* _Exercise details_
Print the data exactly. Omit the pictures.

Start of Supplied data

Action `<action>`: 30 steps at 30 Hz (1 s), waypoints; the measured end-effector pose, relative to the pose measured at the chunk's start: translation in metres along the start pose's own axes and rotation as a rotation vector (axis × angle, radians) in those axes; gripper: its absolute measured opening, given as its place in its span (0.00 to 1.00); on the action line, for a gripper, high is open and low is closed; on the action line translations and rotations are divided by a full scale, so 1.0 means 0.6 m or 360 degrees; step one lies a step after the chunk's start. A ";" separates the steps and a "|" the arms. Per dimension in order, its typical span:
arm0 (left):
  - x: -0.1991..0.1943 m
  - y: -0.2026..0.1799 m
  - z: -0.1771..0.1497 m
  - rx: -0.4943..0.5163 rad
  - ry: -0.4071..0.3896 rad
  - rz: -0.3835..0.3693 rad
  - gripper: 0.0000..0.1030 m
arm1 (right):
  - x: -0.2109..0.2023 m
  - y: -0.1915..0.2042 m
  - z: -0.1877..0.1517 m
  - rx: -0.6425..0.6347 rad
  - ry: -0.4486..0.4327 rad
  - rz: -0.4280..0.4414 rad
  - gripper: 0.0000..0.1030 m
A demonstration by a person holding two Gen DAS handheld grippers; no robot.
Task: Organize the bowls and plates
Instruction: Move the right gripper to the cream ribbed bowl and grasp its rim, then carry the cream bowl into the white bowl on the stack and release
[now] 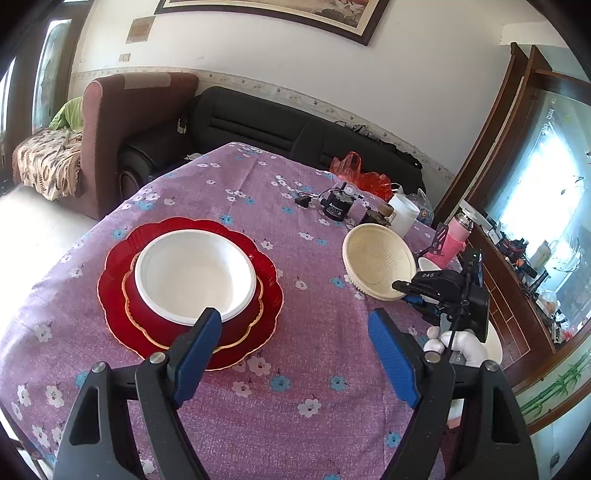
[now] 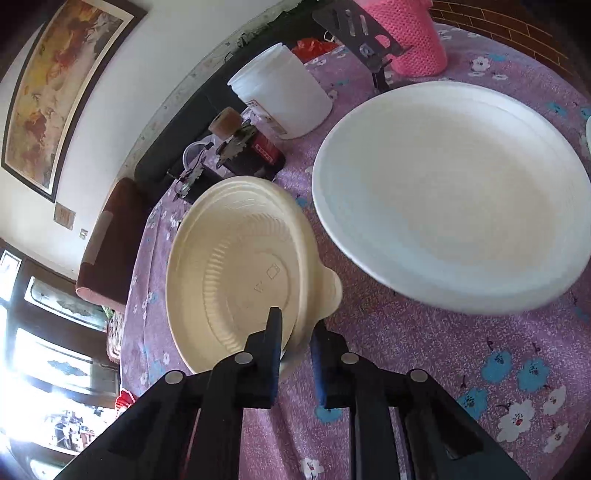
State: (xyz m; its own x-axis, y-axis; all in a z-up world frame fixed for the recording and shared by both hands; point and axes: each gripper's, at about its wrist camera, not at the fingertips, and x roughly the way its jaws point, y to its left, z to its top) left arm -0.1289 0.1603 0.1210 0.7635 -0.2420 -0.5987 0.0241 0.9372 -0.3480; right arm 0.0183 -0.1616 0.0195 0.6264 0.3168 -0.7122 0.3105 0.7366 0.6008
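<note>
A red bowl with a white inside sits on a small red plate, which lies on a large scalloped red plate. My left gripper is open and empty, just in front of this stack. My right gripper is shut on the rim of a cream bowl and holds it tilted above the table; the bowl also shows in the left wrist view. A large white plate lies to the right of the cream bowl.
A purple flowered cloth covers the table. At its far side stand a white tub, a pink knitted cup, a black stand, small motors and a red bag. Sofas stand behind the table.
</note>
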 end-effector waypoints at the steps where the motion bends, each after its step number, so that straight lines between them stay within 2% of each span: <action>1: 0.001 0.002 0.000 -0.0005 0.0005 -0.0003 0.79 | -0.007 -0.001 -0.006 -0.0011 0.0018 0.0014 0.12; 4: 0.002 0.002 -0.001 -0.0008 0.0024 -0.0022 0.79 | -0.032 -0.007 -0.033 -0.0055 0.0135 0.0089 0.11; 8: 0.000 0.002 -0.003 -0.0011 0.0029 -0.0040 0.79 | -0.071 -0.037 -0.085 -0.0032 0.0429 0.0267 0.09; 11: 0.007 -0.003 -0.008 -0.0019 0.0060 -0.0061 0.79 | -0.099 -0.046 -0.116 -0.0117 0.0545 0.0274 0.12; 15: 0.015 -0.021 -0.019 -0.0003 0.0121 -0.0091 0.79 | -0.121 -0.038 -0.127 -0.0272 0.0423 0.0210 0.14; 18: 0.020 -0.043 -0.023 0.0065 0.0124 -0.0049 0.79 | -0.126 -0.031 -0.130 -0.0321 0.0331 0.0187 0.28; 23: 0.060 -0.082 -0.021 0.0190 0.0224 -0.0065 0.79 | -0.118 -0.022 -0.138 -0.0369 0.0255 0.0148 0.29; 27: 0.120 -0.101 -0.014 0.0239 0.0336 -0.0058 0.79 | -0.106 -0.021 -0.144 -0.0449 0.0128 0.0050 0.29; 30: 0.163 -0.107 -0.005 0.0253 0.0384 -0.0016 0.79 | -0.091 -0.029 -0.146 -0.0431 0.0129 0.0063 0.25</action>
State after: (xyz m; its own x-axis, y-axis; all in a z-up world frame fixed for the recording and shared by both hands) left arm -0.0577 0.0759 0.0826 0.5875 -0.2865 -0.7568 0.1464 0.9574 -0.2488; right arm -0.0840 -0.1394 0.0159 0.5715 0.3872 -0.7235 0.0778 0.8522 0.5175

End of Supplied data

* _Solution for this exercise_
Action `<action>`: 30 steps at 30 Hz (1 s), waypoints; the measured end-effector pose, relative to the pose measured at the chunk's start: translation in metres along the start pose's own axes and rotation as a rotation vector (axis × angle, radians) in those axes; gripper: its absolute measured opening, given as its place in its span (0.00 to 1.00); on the action line, for a gripper, high is open and low is closed; on the action line translations and rotations are divided by a full scale, so 1.0 means 0.6 m or 360 degrees; step one lies a step after the chunk's start. A ";" separates the steps and a "|" the arms. Per dimension in order, its typical span:
arm0 (left):
  - x: -0.1991..0.1943 m
  - y: -0.2026..0.1799 m
  - z: -0.1771..0.1497 m
  - rx: -0.4943..0.5163 rad
  - ry: -0.4071..0.3896 rad
  - rz: -0.3835..0.3693 rad
  - gripper: 0.0000..0.1030 m
arm1 (right):
  - x: -0.2109..0.2023 m
  - y: -0.1915..0.2042 m
  - z: -0.1877..0.1517 m
  - rx: -0.6425..0.6347 rad
  - ry: -0.4486..0.4327 rad
  - rz: -0.4280..0.4414 rad
  - gripper: 0.0000..0.1030 m
A demonstration by a person holding two Gen DAS handheld grippers; no robot.
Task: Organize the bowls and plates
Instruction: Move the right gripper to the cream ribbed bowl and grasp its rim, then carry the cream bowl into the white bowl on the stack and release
[now] 
[now] 
State: (xyz m; its own x-axis, y-axis; all in a z-up world frame fixed for the recording and shared by both hands; point and axes: each gripper's, at about its wrist camera, not at the fingertips, and x roughly the way its jaws point, y to its left, z to its top) left arm -0.1289 0.1603 0.1210 0.7635 -0.2420 -0.5987 0.0241 0.9372 -0.3480; right arm 0.0183 -0.1616 0.0195 0.6264 0.3168 -0.7122 0.3105 0.7366 0.6008
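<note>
A red bowl with a white inside sits on a small red plate, which lies on a large scalloped red plate. My left gripper is open and empty, just in front of this stack. My right gripper is shut on the rim of a cream bowl and holds it tilted above the table; the bowl also shows in the left wrist view. A large white plate lies to the right of the cream bowl.
A purple flowered cloth covers the table. At its far side stand a white tub, a pink knitted cup, a black stand, small motors and a red bag. Sofas stand behind the table.
</note>
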 end-effector waypoints at the steps where the motion bends, each after its step number, so that straight lines between them stay within 2% of each span: <action>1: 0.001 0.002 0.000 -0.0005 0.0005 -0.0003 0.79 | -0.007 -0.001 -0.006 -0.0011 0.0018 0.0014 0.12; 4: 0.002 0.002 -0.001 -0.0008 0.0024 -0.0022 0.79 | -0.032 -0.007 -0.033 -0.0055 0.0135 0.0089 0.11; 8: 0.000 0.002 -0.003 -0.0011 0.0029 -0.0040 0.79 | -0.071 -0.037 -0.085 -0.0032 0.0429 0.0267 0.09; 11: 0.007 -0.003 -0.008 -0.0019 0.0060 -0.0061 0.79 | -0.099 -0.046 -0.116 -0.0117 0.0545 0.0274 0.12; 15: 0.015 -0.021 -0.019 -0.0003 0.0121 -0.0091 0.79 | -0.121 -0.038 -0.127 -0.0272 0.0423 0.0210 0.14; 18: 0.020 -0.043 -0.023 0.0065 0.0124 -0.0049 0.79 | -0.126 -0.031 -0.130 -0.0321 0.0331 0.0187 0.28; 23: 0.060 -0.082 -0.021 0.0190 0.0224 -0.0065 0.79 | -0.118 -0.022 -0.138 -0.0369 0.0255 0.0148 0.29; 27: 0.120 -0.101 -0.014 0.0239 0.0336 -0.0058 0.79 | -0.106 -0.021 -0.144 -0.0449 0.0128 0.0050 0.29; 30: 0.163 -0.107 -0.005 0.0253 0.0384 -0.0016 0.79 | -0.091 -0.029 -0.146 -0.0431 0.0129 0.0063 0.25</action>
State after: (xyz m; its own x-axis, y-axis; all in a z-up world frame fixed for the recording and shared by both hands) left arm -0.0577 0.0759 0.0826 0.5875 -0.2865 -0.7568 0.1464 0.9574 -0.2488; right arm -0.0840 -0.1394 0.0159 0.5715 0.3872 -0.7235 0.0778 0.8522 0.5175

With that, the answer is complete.